I “Gillet gialli” e il ludismo dei territori

 

I «GILET GIALLI»

E IL LUDDISMO DEI TERRITORI

 

I «GILET GIALLI» E IL LUDDISMO DEI TERRITORI

I fatti francesi e le previsioni italiane sul Pil calante, ci dicono quanto la turbolenza sociale e politica della crisi sia di là dal passare. Per orientarsi, occorre guardare a come in questo decennio è cambiata la composizione sociale delle città e dei territori.

Se in Francia l’immagine che meglio descrive il movimento “gilet gialli” è quella del piccolo ceto in difficoltà nell’arrivare alla fine del mese, in Italia dobbiamo guardare alla distanza che separa una composizione sociale che chiamerei del “pollice” e della “mano”: dove il pollice indica lo smartphone di quel bacino di soggettività e imprese che è già dentro la narrazione del 4.0 e la mano indica il saper fare delle periferie dei saperi e dei mondi radicati nei luoghi, che nel 2012 produssero la meteora dei “forconi”. 

 


 

Oggi si parla di un partito del Pil come possibile base sociale per non sganciarsi dalle filiere del valore globali. Penso che il problema di riaprire una nuova stagione di prosperità sia più complesso. Il punto è che non c’è un mondo dell’impresa e del lavoro, dei ceti produttivi, che compattamente è già dentro la modernizzazione tecnologica e sociale. Sono invece convinto che partito del Pil e “gilet gialli” (o i nostri “forconi”) nascano dallo stesso processo, ovvero la disgregazione nei territori della “vecchia” società di ceto medio e la sua polarizzazione. Si è rotto il modello del capitalismo di comunità. Nei territori una parte dell’Italia dei distretti si è verticalizzata e si è fatta media impresa, agganciando le filiere europee e globali del capitalismo che conta. Nelle città, è emerso un ceto terziario capace di stare nei flussi della finanza e nel cosmopolitismo quotidiano trainato dall’economia della conoscenza e dalle grandi operazioni di rigenerazione urbana. 

Ma contemporaneamente è cresciuto anche chi è rimasto preso nell’asfissia del mercato interno e del precariato, ha subìto la crisi del welfare e della società del lavoro, la fine dell’ascensore sociale e delle aspettative di prosperità. Per sé e per i figli.

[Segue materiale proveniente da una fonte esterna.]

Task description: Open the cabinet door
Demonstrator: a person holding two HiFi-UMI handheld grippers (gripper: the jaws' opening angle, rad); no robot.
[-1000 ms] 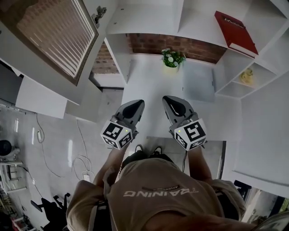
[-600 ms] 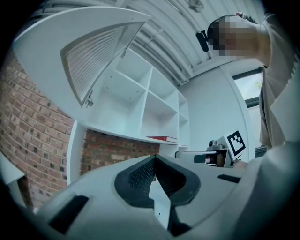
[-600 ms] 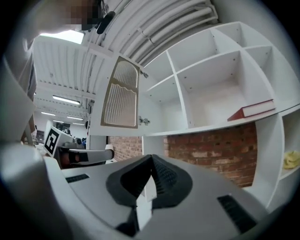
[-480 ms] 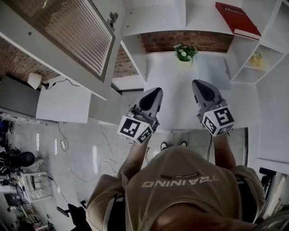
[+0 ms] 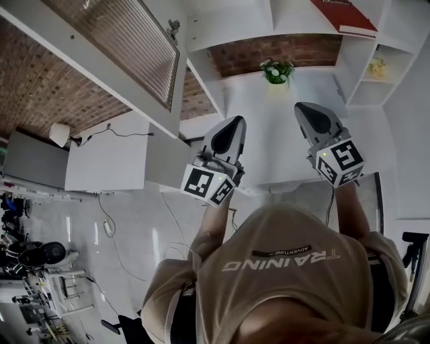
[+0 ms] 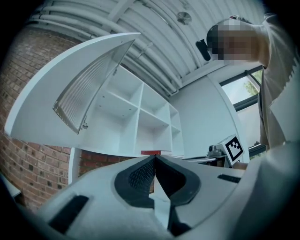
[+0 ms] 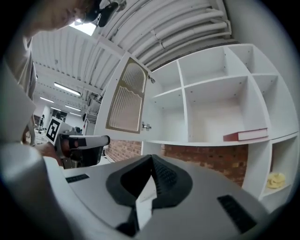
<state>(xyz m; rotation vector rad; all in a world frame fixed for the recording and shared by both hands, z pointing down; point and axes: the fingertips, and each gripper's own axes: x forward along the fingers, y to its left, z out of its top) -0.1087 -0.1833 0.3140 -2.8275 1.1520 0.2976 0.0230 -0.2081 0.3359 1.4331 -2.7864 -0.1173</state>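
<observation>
The white cabinet door [image 5: 127, 47] with its ribbed glass panel stands swung open to the left of the wall shelves; it also shows in the left gripper view [image 6: 89, 89] and the right gripper view [image 7: 126, 101]. My left gripper [image 5: 235, 121] is shut and holds nothing, its tips meeting [image 6: 154, 157] below and to the right of the door, apart from it. My right gripper [image 5: 300, 106] is also shut and empty [image 7: 151, 157], pointing at the open shelf compartments. Neither gripper touches the door.
A red book [image 5: 342, 17] lies on a shelf, with a yellow object [image 5: 377, 67] in a lower compartment. A potted plant [image 5: 277, 70] stands on the white counter by the brick wall. A white desk with cables is at the left.
Both grippers have risen. The head view has shifted, so the open door and the brick wall fill more of the upper left.
</observation>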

Prima o poi qualcuno dovrà prenderne atto: perché le urne e le piazze ormai da anni questo messaggio ci inviano, in Italia e in Occidente. È l’altra faccia della medaglia del Pil, con il miraggio del Bes (benessere equo e sostenibile). 

 


 

Da una parte si promuovono car sharing e bike sharing, dall’altra rimangono strade e treni di pendolari da percorrere ogni giorno. Nei contesti di città medie e piattaforme produttive, come in Veneto ed Emilia Romagna, due regioni cardine del “Nuovo Triangolo Industriale” dove la ripresa del Pil e l’export negli ultimi tre anni sono stati più forti, la contrazione nel mondo della micro e piccola impresa tradizionali è continuata.

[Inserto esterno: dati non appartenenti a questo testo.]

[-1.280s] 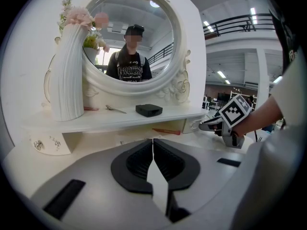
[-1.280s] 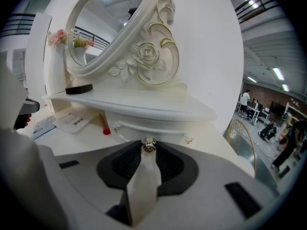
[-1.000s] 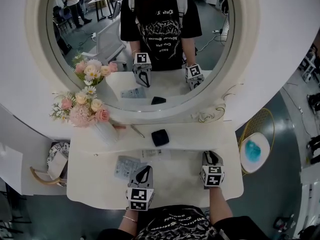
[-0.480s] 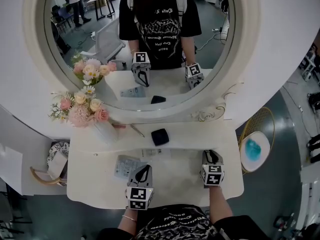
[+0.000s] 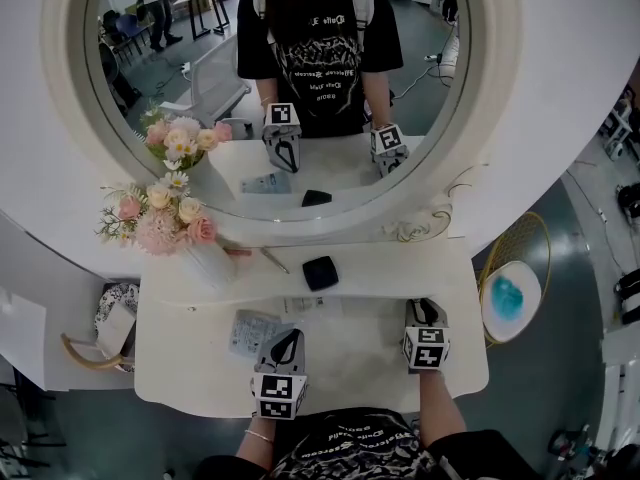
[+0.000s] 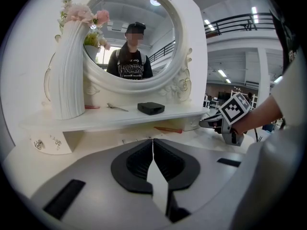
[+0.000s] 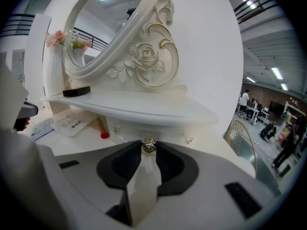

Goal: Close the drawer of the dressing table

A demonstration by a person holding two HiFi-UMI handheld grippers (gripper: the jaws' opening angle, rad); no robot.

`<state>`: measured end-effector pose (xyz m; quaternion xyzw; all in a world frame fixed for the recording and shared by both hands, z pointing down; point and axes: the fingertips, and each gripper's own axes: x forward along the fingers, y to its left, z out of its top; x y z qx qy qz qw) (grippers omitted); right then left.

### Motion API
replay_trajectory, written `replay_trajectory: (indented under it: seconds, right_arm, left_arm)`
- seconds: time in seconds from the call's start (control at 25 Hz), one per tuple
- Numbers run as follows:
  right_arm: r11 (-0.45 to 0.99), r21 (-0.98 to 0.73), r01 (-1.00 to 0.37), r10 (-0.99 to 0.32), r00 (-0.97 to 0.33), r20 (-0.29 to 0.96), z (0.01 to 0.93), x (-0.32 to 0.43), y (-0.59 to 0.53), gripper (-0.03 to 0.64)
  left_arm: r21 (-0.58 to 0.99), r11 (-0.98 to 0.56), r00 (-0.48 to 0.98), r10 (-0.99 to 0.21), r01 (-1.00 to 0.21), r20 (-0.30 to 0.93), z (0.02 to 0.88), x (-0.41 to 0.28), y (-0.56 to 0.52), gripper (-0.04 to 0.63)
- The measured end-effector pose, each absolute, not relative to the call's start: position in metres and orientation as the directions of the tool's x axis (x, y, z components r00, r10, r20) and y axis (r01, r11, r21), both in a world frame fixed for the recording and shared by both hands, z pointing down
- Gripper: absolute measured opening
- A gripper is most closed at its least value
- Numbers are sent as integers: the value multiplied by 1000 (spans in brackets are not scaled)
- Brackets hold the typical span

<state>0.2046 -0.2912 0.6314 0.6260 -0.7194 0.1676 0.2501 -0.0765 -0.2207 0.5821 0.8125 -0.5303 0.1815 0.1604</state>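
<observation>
With right gripper (image 7: 149, 152), pinches the small metal knob (image 7: 149, 145) of the drawer (image 7: 158, 134), jaws clamped on it from both sides. Finds that drawer tucked under the shelf (image 7: 144, 110), at the right end of the dressing table (image 5: 340, 368). Holds left gripper (image 6: 153, 145) clenched on nothing, low over the tabletop, well apart from the right.

Bare tabletop (image 5: 350, 363) centre, low shelf (image 5: 400, 268) overhanging behind, packet (image 5: 252, 332) lying at left
</observation>
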Motion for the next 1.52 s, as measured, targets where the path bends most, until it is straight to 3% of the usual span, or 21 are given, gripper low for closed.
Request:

La Cgia di Mestre ci parla di 15mila imprese artigiane in meno nel Veneto a partire dal 2009 (scese da circa 143mila a 127mila, pari a -10,3%) con una situazione simile in Emilia. Il tutto accompagnato da ciò che la Cgia chiama «stretta creditizia senza precedenti». I numeri mostrano che la capacità della matrice territoriale di generare nuove imprese non basta più, e una buona parte delle nuove aziende appartiene più al mondo del lavoro autonomo che al mondo dell’impresa strutturata, per quanto piccola. E anche nel mondo delle partite Iva alla crisi del capitalismo molecolare della prima stagione, si affianca la crescita di un piccolo terziario urbano fatto di servizi turistici, alla persona e all’impresa che appare gracile, concentrato spesso nei segmenti più poveri della filiera del valore.

Dunque dalla rottura del vaso di pandora del vecchio ceto medio e dalla fibrillazione di distretti e filiere produttive è nato verso l’alto un capitalismo intermedio, verso il basso una società impoverita. È questa frattura che sostiene il divaricarsi di due ideologie di fondo, un impasto di decrescita serena e direttismo politico e una cultura della crescita euforica che però a volte mostra di tenere poco conto della frattura di cui parlo. In mezzo, ciò che si è rotto è il modello della con-crescita, ovvero la capacità della società di tradurre la crescita del Pil in un meccanismo di redistribuzione allargata di reddito, saperi, poteri e chance di vita nelle smartland. Ciò che va ricostruita è proprio questa visione dello sviluppo. Se l’economia sostenibile e la crescita non si aprono alla questione sociale, il rischio è l’apparire del luddismo dei territori: dai campi alle officine allora, dal contado alle città oggi.